End of Life Choices folks want us to believe it’s all about having a sense of control, a say in how we die, being able to plan for our death. It’s about choice — that’s what it comes down to, they say.
But is that really all it’s about? It’s only common sense that where assisted suicide becomes the law of the land, some people who hadn’t thought of suicide before will begin to feel that maybe those around them are wondering why they don’t just ‘check out.’ People who are disabled or who have special needs, not just those who are supposedly terminal, will feel they are burdening their loved ones and costing money.

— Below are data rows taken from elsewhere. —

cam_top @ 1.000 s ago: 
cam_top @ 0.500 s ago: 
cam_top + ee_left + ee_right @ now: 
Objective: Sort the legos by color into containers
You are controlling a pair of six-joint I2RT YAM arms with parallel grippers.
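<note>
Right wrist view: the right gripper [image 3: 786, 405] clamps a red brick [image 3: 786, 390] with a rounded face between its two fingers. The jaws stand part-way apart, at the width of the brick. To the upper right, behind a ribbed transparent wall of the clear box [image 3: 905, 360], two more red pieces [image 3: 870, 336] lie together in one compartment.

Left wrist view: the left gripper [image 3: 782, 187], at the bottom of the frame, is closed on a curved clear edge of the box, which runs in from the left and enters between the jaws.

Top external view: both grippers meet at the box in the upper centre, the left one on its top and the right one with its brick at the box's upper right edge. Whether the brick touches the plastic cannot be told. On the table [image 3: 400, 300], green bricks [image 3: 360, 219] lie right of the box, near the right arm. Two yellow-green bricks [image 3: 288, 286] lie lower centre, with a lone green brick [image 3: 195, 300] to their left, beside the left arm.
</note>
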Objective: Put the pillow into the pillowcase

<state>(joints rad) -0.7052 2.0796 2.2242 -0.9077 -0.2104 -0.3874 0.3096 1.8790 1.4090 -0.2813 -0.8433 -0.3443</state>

Another significant problem is medical personnel who want nothing to do with ‘assisting’ someone with ending their life. They entered the medical profession to help and heal, not to kill.
Mr. Leven insisted that the legislation he proposes has oversight; that two witnesses are required for the person to obtain a lethal dose. However, one of the witnesses can be an heir. In the case of a will, an heir is prohibited from signing for the obvious conflict of interest. Leven also used the term ‘self-administer’ repeatedly, yet it merely means self-ingesting. So in other words, someone else putting the lethal dose in the patient’s mouth or feeding tube or IV bag qualifies as self-administered!
Another astoundingly bad aspect of Aid in Dying legislation is that no witnesses are required at the actual death. The patient is left extremely vulnerable to the actions of others once he’s filled out the application for assisted suicide. Someone else can administer the drug, or decide to suffocate the person, and if the person resists, who would know? The lethal dose request would provide an alibi. Money is all too common a motivation for killing, and without disinterested witnesses, the patient’s control as to the time, place, and manner of his death is in no way guaranteed.
As Margaret Dore highlighted, people who ask about assisted suicide are often depressed or lonely, not suffering any incurable disease and not in unbearable pain. Pain is rarely an issue these days with advances in pain management. The humane response is to help these people with their depression and finding ways for them to be involved and less lonely, rather than urging them to go ahead and take their own life.
At the end of this riveting debate, I got talking to another attendee. She told me about her beloved father, who was diagnosed with polio five years before she was born and was not expected to live long. But the doctors were wrong. He lived 12 more years. If he’d gone the assisted suicide route, he would never have met his daughter, his only child. Together they had seven years together, this grateful woman shared.